AIM OF THE TASK - With nothing added or left out, output the listing that follows.

COLLECTED DATA -
-- Opening Marker --

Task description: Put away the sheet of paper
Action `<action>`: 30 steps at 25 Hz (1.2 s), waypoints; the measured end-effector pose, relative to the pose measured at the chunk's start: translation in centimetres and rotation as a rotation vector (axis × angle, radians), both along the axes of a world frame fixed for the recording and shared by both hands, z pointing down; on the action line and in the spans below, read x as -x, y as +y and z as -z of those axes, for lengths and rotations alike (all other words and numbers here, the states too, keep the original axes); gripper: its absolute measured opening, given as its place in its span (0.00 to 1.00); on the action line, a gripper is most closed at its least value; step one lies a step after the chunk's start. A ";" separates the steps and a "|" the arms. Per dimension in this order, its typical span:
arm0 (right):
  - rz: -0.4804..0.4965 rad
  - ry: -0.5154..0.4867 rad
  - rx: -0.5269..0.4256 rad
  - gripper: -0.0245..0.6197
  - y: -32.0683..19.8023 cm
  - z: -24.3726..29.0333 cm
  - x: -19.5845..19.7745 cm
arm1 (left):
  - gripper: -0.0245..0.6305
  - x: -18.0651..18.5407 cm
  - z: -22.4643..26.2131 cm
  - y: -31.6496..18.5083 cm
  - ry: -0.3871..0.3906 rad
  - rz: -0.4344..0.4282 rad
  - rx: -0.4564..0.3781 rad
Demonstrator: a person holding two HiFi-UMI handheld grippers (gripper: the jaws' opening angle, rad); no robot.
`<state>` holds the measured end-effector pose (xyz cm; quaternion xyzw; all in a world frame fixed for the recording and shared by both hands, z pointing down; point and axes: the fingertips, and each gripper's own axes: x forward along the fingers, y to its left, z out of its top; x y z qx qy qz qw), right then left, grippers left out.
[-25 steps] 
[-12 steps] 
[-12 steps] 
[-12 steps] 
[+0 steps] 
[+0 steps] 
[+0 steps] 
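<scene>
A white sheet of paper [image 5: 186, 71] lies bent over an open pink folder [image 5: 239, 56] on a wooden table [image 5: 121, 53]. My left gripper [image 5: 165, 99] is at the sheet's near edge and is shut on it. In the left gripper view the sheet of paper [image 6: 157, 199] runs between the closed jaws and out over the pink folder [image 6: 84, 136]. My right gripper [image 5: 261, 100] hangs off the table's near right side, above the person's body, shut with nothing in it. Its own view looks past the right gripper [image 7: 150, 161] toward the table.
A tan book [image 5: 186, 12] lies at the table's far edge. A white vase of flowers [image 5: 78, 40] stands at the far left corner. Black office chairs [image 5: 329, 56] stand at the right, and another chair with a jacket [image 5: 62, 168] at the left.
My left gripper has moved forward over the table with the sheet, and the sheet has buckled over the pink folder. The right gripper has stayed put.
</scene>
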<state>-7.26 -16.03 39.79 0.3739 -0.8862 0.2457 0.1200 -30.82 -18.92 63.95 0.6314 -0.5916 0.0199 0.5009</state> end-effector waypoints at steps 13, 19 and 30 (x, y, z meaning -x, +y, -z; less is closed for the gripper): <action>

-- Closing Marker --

EXERCISE RESPONSE -
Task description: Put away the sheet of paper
Action `<action>`: 30 steps at 25 Hz (1.2 s), waypoints; the measured end-effector pose, relative to the pose measured at the chunk's start: translation in centimetres and rotation as a rotation vector (axis × angle, radians), both along the axes of a world frame fixed for the recording and shared by both hands, z pointing down; on the action line and in the spans below, read x as -x, y as +y and z as -z of those axes, for lengths and rotations alike (all other words and numbers here, the states too, keep the original axes); gripper: its absolute measured opening, given as its place in its span (0.00 to 1.00); on the action line, a gripper is most closed at its least value; step one lies a step after the chunk's start. A ";" separates the steps and a "|" the arms. Per dimension in this order, its typical span:
arm0 (right):
  - rz: -0.4804..0.4965 rad
  - ry: -0.5154..0.4867 rad
  - rx: -0.5269..0.4256 rad
  - gripper: -0.0245..0.6197
  - y: -32.0683..19.8023 cm
  - z: -24.3726..29.0333 cm
  - x: -19.5845..19.7745 cm
arm1 (left):
  - gripper: -0.0245..0.6305
  - x: -18.0651..18.5407 cm
  - z: -22.4643..26.2131 cm
  - y: -31.6496..18.5083 cm
  - ry: -0.3871..0.3906 rad
  - rz: -0.4344..0.4282 rad
  - rx: -0.4564..0.3781 rad
Demonstrator: a person holding two HiFi-UMI handheld grippers (gripper: the jaws' opening angle, rad); no robot.
`<state>` holds the measured end-effector pose (xyz cm; quaternion xyzw; all in a world frame fixed for the recording and shared by both hands, z pointing down; point and axes: the fingertips, and each gripper's own axes: x forward along the fingers, y to its left, z out of its top; x y z qx qy qz qw), right then left, grippers left out.
[-25 steps] 
[-12 steps] 
[-12 steps] 
[-12 steps] 
[+0 steps] 
[+0 steps] 
[+0 steps] 
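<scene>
A white sheet of paper [image 5: 186, 71] lies bent over an open pink folder [image 5: 239, 56] on a wooden table [image 5: 121, 53]. My left gripper [image 5: 165, 99] is at the sheet's near edge and is shut on it. In the left gripper view the sheet of paper [image 6: 157, 199] runs between the closed jaws and out over the pink folder [image 6: 84, 136]. My right gripper [image 5: 261, 100] hangs off the table's near right side, above the person's body, shut with nothing in it. Its own view looks past the right gripper [image 7: 150, 161] toward the table.
A tan book [image 5: 186, 12] lies at the table's far edge. A white vase of flowers [image 5: 78, 40] stands at the far left corner. Black office chairs [image 5: 329, 56] stand at the right, and another chair with a jacket [image 5: 62, 168] at the left.
My left gripper has moved forward over the table with the sheet, and the sheet has buckled over the pink folder. The right gripper has stayed put.
</scene>
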<state>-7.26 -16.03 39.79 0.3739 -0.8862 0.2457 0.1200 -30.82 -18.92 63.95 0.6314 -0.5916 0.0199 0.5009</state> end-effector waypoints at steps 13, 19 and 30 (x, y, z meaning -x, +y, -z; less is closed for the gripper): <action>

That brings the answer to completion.